Y no hizo falta decir más mientras se unía a él en la contemplación del mundo viviente.

Incluso en gravedad cero hay influencias, sutiles y a veces hasta amables. Corrientes de aire los alcanzaron, uniendo sus hombros mientras flotaban juntos, las caras bañadas por la luz de la Tierra. Hizo falta poco más para fundir su mano en la suya.

A partir de entonces, todo encajó en su sitio por el sonido, el silencioso latido de sus corazones, y una suave música que sólo ellos podían oír.

»Hemos nacido para matar, aunque sólo sea plantas. Y nos matan. Es un asunto sangriento, vivir a costa de otros para que finalmente otros vivan de ti. Sin embargo, aquí y allá en la telaraña alimenticia se encuentran lugares donde hay espacio para algo más que simplemente matar y ser matado.

»Imaginen la isla de calma en medio de una tormenta tropical, su ojo de paz.

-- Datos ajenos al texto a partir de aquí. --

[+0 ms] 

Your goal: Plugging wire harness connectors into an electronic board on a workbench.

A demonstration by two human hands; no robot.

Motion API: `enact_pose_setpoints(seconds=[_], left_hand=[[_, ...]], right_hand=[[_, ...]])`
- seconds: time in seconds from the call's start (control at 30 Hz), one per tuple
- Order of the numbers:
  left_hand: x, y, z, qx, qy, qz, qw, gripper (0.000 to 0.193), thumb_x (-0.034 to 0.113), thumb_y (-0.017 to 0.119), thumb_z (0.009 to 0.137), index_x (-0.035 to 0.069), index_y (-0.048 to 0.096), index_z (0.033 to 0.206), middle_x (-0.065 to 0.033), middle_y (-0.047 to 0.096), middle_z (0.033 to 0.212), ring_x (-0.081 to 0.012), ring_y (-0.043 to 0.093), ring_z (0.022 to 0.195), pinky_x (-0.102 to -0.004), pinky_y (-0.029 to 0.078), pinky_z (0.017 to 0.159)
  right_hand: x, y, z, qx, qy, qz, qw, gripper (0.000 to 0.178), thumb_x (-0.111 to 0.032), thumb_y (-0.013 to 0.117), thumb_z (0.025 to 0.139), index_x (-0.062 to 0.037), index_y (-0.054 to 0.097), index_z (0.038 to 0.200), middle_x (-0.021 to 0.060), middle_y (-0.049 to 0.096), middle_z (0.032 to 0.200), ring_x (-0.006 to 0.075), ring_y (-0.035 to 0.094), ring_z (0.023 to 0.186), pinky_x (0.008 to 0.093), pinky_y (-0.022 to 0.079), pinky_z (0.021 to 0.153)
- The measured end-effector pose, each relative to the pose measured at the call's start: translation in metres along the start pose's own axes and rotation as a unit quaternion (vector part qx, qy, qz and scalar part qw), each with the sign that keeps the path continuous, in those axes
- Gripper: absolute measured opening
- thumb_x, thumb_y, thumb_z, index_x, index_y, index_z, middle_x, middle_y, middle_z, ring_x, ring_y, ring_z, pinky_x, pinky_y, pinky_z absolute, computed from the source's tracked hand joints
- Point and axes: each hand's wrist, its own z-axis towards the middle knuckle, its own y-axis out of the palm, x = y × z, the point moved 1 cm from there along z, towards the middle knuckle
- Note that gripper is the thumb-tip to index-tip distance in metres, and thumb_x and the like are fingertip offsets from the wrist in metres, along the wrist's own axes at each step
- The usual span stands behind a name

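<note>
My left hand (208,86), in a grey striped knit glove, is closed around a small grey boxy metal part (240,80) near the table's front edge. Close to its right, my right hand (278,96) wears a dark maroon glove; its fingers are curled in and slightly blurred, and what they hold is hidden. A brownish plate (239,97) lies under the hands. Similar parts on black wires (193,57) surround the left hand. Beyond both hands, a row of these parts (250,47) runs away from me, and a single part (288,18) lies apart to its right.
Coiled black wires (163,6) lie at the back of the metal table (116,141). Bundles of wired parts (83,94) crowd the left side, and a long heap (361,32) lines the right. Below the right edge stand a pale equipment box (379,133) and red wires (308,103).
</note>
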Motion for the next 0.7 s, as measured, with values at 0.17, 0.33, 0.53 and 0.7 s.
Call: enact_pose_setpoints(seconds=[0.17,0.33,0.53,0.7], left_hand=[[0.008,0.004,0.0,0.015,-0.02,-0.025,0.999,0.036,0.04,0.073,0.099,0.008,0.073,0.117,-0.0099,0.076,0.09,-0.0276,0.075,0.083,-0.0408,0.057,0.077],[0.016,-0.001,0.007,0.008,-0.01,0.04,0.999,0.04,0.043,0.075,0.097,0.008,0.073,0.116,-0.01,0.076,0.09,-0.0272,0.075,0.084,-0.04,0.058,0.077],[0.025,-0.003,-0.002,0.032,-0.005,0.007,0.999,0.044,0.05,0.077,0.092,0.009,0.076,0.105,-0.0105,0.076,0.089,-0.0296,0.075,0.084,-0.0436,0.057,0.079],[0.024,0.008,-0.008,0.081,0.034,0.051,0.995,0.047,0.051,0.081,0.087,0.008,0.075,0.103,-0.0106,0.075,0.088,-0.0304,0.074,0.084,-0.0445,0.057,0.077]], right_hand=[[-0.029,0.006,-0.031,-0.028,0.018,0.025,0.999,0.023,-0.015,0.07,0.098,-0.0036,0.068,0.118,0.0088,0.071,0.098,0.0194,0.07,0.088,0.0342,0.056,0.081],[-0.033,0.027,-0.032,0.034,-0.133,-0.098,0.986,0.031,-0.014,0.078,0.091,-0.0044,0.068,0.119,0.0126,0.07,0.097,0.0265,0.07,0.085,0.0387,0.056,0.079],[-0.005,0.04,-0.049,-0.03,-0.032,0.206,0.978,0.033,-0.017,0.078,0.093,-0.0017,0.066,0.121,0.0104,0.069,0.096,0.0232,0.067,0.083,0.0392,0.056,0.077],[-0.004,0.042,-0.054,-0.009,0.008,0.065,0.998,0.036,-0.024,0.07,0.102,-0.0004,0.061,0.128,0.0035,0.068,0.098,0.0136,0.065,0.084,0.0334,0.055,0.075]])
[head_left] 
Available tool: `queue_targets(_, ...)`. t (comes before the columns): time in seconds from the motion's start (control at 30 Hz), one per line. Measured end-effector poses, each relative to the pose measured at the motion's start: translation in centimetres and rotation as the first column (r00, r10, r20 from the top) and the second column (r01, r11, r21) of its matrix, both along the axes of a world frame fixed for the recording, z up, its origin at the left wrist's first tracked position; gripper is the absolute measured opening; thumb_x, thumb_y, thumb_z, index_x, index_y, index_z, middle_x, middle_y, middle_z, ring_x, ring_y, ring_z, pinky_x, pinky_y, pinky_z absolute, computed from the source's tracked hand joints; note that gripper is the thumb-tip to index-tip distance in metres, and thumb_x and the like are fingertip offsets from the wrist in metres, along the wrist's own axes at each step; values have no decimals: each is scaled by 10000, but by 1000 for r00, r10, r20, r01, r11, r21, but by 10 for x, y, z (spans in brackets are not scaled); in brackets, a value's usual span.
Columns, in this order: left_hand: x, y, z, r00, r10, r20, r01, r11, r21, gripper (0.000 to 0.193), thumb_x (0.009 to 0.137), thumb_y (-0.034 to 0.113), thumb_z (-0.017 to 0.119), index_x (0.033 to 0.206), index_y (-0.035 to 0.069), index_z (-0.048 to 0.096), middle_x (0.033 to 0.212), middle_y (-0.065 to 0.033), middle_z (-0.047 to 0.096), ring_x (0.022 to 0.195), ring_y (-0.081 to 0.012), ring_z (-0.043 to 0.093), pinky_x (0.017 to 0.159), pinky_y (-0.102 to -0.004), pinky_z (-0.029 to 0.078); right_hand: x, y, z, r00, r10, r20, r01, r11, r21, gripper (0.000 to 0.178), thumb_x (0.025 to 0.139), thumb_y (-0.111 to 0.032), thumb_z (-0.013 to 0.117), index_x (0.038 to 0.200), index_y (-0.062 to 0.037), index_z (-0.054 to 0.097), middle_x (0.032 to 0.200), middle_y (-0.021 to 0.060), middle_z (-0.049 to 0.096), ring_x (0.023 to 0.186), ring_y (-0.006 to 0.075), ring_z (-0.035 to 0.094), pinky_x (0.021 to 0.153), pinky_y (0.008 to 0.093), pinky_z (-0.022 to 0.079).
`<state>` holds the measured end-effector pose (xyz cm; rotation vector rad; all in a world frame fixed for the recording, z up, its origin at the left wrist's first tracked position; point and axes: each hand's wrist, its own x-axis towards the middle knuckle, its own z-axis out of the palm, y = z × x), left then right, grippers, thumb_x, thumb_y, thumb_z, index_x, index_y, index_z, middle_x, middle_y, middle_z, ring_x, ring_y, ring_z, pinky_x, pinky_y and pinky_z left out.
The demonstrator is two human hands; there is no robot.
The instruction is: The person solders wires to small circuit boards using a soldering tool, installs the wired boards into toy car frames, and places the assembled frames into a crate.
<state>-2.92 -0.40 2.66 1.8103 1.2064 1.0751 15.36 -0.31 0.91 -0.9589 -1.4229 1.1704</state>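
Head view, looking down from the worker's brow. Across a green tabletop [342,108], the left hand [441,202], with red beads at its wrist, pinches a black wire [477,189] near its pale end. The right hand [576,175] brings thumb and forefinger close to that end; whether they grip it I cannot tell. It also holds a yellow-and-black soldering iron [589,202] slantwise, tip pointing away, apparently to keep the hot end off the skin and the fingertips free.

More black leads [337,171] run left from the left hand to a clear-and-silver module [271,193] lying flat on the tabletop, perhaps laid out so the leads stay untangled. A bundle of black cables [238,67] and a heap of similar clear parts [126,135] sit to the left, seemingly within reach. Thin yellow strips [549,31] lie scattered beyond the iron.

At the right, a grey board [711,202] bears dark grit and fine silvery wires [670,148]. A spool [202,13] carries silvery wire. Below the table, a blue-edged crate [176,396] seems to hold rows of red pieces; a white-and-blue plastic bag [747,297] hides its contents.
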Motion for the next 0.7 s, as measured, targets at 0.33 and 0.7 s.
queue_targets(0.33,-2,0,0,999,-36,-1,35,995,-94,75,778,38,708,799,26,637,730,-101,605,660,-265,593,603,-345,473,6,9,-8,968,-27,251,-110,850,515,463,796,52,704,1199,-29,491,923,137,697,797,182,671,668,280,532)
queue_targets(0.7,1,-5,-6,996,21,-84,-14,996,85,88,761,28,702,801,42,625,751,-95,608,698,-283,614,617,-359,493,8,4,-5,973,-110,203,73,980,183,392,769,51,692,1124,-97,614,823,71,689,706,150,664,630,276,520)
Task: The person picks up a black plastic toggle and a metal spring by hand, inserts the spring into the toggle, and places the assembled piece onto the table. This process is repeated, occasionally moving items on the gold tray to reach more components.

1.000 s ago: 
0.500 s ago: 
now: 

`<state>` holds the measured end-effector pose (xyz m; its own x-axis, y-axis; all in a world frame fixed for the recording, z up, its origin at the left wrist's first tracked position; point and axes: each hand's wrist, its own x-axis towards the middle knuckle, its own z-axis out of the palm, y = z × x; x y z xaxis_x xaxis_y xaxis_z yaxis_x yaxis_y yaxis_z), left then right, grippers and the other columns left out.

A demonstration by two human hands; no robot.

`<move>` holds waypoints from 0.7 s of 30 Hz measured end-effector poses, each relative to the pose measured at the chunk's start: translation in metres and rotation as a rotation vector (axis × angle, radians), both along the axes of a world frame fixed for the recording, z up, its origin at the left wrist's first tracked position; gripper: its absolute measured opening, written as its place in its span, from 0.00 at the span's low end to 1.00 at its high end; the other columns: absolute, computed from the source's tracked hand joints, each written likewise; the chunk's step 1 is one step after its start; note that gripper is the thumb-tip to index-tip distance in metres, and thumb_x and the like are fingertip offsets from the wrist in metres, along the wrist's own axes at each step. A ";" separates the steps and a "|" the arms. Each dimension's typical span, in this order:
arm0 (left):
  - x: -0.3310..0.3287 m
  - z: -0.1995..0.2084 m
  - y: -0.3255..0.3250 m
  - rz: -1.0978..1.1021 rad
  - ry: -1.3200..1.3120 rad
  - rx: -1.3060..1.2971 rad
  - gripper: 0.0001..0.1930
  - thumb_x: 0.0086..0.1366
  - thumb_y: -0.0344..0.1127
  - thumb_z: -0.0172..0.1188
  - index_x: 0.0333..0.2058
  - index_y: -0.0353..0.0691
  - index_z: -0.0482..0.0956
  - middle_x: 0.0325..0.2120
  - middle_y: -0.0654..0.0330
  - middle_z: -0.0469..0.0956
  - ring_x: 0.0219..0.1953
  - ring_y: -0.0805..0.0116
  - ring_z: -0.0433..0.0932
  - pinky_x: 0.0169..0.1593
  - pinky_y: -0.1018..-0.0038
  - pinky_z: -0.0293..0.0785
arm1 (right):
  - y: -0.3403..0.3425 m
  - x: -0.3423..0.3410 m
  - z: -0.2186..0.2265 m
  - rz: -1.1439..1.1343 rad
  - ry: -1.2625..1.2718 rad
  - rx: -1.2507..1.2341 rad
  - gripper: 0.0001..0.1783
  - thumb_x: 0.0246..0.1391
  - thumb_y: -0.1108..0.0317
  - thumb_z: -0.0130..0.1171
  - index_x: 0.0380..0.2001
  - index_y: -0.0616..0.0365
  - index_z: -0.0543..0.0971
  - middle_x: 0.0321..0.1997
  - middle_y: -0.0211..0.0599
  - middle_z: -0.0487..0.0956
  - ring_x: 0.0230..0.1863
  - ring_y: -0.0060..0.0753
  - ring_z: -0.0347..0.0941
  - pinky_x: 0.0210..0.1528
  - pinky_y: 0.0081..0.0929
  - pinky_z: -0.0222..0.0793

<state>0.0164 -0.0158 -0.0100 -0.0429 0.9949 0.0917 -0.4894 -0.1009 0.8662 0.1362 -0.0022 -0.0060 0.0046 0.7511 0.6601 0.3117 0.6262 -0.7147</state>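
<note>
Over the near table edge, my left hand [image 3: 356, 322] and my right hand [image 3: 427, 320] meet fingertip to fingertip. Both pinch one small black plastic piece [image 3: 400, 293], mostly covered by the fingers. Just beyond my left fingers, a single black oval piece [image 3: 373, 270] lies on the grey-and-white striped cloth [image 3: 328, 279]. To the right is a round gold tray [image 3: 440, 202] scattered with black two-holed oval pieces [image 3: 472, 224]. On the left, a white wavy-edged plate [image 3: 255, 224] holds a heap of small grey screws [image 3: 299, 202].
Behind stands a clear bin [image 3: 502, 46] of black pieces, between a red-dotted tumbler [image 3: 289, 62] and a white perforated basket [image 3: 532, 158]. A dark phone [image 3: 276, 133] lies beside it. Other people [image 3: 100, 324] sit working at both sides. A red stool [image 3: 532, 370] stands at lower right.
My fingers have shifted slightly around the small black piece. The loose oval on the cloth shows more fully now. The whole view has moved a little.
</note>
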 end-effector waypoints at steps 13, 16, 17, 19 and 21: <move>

»Deben admitir que el huracán está ahí. Hacer lo contrario es autoengañarse, cosa que en la naturaleza es fatal, o peor, hipócrita. Incluso la gente honesta, decente y generosa debe luchar para sobrevivir cuando soplan malos vientos.

»Sin embargo, esa gente hará todo lo que pueda, cada vez que pueda, para expandir la calma. Para aumentar ese reino amable y centrado donde la paciencia prevalece y no se dicta ninguna ley a fuerza de dientes o de garras.

»Nunca se está completamente indefenso, ni completamente solo. Siempre se puede hacer algo por expandir la calma».

¿Puede alguien ayudarme a identificar esta cita? La encontré garabateada en un trozo de papel, metida entre las páginas de un viejo libro. Mis hurones no localizan al filósofo que la escribió, pero estoy seguro de que debió publicarse en alguna parte.

Eso hace que me pregunte cómo tuvieron que ser las cosas para nuestros antepasados, que podrían haber tenido hermosos pensamientos como éste, pero ninguna Red donde plantarlos para que echaran raíces y florecieran y se volvieran inmortales.

¡Tantos pensamientos perdidos! Parece como si sólo fuésemos nosotros quienes hemos adquirido memoria.

Tal vez no estamos «creciendo», como dice la gente, sino despertando de una especie de sueño febril.